Matthew A. Mickens, Ph.D.
Chief Science Officer
As an alumnus of NC A&T State University, Dr. Matthew Mickens was awarded the North Carolina Space Grant Fellowship in 2007 which supported his Master’s thesis on using luminescent minerals as a means to detect UV radiation. He was also awarded the NCSG in 2009 but waived the funding to accept the NASA Harriett G. Jenkins Predoctoral Fellowship award which supported the last 3 years of his Ph.D. studies to fabricate luminescent materials for LED lighting systems. The Jenkins fellowship also sponsored an internship opportunity for him at the Kennedy Space Center, which would lead to him being awarded a position in the NASA Postdoctoral Program at KSC. There he studied LED light recipes for growing salad crops in space, produced several groundbreaking publications, and was awarded the 2017 NASA Mentor of the Year for his achievements in mentoring his own NASA interns. Mickens is now Chief Science Officer for Martian Farms, which is an up-and-coming launcher of indoor vertical farms globally. Mickens serves on the NC Space Grant Advisory Board.
Director of Advanced Concepts
John Fuller is the Director of Advanced Concepts at Virgin Orbit in Long Beach, CA. John has been with the Virgin team since 2016, and is responsible for the conceptual, financial, and competitive evaluation of developmental programs. Prior to joining Virgin, he worked at Orbital ATK as a systems and GN&C engineer on several vehicle and spacecraft developments including the Orion Launch Abort System, Antares, Stratolaunch, OmegA, Cygnus, and Al-Yah 3 programs. Before Orbital he completed research in-residence at NASA Langley Research Center made possible by the North Carolina Space Grant, working to simulate the flight dynamics and trajectories of human and robotic exploration systems including Orion, Curiosity, Odyssey, and the Mars Reconnaissance Orbiter. John is a native of Raleigh, North Carolina and holds degrees in Aerospace Engineering from NC State. He is a certificated private pilot, and a senior member of the American Institute of Aeronautics and Astronautics since 2006 where he currently serves on two technical subcommittees dealing with Reusable Launch Vehicles and Nuclear and Future Flight Propulsion.
Kirsten R. Hall, Ph.D.
Schmidt Science Fellow and Smithsonian Astrophysical Observatory Postdoctoral Fellow
Harvard and Smithsonian Center for Astrophysics
Dr. Kirsten R. Hall is a Schmidt Science Fellow and Smithsonian Astrophysical Observatory Postdoctoral Fellow at the Harvard and Smithsonian Center for Astrophysics. She is an interdisciplinary scientist with a current focus on atmospheric dynamics and climate change as a Schmidt Science Fellow. She is an astrophysicist by training, specializing in galaxy evolution and the large-scale structure of the Universe as observed by radio and far-infrared telescopes. She also holds expert knowledge of active, supermassive blackholes residing at the centers of galaxies.
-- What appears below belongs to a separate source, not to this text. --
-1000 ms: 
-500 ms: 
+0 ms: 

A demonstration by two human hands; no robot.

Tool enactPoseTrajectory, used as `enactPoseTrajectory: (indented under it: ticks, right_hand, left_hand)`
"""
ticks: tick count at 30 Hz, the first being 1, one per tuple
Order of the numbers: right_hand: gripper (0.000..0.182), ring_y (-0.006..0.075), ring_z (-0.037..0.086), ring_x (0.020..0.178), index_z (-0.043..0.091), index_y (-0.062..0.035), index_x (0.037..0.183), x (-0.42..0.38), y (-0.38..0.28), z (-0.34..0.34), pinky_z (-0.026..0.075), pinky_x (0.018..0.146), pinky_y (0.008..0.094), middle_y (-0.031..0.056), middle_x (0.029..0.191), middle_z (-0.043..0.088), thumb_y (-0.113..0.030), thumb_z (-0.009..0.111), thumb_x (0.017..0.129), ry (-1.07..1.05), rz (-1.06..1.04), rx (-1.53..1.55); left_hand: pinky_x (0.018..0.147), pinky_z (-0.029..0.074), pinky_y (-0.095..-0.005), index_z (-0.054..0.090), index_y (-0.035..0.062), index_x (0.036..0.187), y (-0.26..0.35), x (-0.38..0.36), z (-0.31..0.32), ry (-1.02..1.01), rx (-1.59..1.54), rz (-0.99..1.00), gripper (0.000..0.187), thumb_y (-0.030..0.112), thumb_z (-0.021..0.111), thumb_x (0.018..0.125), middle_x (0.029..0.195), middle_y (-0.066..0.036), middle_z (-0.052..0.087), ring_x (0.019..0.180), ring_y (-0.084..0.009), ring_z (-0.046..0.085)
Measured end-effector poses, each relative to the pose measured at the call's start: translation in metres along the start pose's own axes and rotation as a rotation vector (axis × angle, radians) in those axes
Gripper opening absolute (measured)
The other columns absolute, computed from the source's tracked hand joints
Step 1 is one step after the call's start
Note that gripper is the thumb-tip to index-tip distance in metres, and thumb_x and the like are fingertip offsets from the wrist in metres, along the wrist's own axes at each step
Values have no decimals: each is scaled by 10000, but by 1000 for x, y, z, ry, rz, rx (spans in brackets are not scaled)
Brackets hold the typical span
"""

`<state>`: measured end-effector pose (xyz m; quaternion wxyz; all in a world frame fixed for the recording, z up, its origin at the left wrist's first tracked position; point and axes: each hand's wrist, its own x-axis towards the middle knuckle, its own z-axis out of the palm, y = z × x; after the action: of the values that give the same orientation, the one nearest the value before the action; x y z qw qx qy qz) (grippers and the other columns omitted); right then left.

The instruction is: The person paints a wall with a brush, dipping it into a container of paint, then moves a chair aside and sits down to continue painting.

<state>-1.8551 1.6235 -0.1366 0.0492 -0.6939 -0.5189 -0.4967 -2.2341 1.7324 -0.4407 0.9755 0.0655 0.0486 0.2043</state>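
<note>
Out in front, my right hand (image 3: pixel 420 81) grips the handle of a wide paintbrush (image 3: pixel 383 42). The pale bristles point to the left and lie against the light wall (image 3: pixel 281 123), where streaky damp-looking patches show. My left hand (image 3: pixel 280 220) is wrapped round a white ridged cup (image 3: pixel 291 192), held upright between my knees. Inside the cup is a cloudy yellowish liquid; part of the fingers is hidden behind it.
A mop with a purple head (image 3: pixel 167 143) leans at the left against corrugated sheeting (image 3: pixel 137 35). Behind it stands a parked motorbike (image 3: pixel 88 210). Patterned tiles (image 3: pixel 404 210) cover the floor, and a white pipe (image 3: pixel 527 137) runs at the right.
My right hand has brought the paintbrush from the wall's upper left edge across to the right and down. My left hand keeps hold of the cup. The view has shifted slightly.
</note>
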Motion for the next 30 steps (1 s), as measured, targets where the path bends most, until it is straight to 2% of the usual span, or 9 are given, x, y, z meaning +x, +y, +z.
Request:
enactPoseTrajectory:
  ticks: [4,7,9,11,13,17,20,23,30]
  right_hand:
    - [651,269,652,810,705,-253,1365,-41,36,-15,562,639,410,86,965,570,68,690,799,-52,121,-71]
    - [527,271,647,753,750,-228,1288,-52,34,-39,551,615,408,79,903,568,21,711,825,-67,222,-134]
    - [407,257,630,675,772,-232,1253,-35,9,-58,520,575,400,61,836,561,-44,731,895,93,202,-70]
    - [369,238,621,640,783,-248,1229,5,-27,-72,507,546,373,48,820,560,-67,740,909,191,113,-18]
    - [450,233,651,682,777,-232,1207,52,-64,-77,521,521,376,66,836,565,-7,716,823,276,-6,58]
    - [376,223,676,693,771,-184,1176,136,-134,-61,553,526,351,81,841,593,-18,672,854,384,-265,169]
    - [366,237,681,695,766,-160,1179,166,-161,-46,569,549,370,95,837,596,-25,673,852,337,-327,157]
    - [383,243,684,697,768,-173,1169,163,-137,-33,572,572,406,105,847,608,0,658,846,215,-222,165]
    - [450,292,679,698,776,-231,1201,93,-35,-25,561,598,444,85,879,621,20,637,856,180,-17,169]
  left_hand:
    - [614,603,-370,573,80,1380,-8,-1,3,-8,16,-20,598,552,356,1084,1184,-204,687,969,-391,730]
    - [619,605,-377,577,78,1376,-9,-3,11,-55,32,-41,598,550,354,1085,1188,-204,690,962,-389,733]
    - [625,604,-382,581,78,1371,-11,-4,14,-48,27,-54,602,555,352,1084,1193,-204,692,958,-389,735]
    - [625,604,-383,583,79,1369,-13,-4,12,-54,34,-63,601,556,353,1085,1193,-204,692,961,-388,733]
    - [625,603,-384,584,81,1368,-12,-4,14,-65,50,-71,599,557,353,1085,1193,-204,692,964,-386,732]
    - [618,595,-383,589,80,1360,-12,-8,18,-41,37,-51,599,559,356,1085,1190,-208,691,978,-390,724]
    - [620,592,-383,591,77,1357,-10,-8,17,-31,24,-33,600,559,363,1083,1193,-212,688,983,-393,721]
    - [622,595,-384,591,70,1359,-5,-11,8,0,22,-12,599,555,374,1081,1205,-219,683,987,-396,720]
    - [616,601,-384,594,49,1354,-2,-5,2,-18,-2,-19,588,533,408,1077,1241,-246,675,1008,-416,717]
Dr. Hall obtained her PhD in Astrophysics from the Johns Hopkins University in 2020. She got her start as an astrophysicist with the gracious support of the NC Space Grant while working on her bachelor’s degree in Physics, with Astrophysics concentration, at the University of North Carolina at Chapel Hill. NC Space Grant helped to fund her undergraduate research, which involved observing with the Arecibo radio telescope in Puerto Rico.
Lynnae C. Quick, Ph.D.
Planetary Scientist and Associate Branch Head
NASA Goddard Space Flight Center
Lynnae C. Quick is a planetary scientist and associate branch head in the Planetary Geology, Geophysics, and Geochemistry (PG3) Laboratory at NASA’s Goddard Space Flight Center in Greenbelt, Maryland. Her scientific work focuses on modeling geological processes on the planets and moons in our solar system and constraining rates of geological activity on low-mass extrasolar planets. She is a co-investigator on NASA’s Europa Clipper and Dragonfly Missions, is a member of the steering committee for NASA’s Outer Planets Assessment Group (OPAG), and serves as co-chair of the of the National Society of Black Physicists’ Earth and Planetary Systems Sciences section.
Dr. Quick received a bachelor’s degree in physics from North Carolina A&T State University and an M.S. in physics, with an astrophysics concentration, from the Catholic University of America. She obtained a Ph.D. in Earth and Planetary Sciences from the Johns Hopkins University. Between 2013 and 2015, Dr. Quick was a NASA Postdoctoral Program (NPP) Fellow in the Planetary Geodynamics Laboratory at NASA’s Goddard Space Flight Center. During her senior year at North Carolina A&T, Dr. Quick was accepted into the NASA Academy summer internship program at Goddard Space Flight Center, an internship which was made possible through generous funding from the North Carolina Space Grant.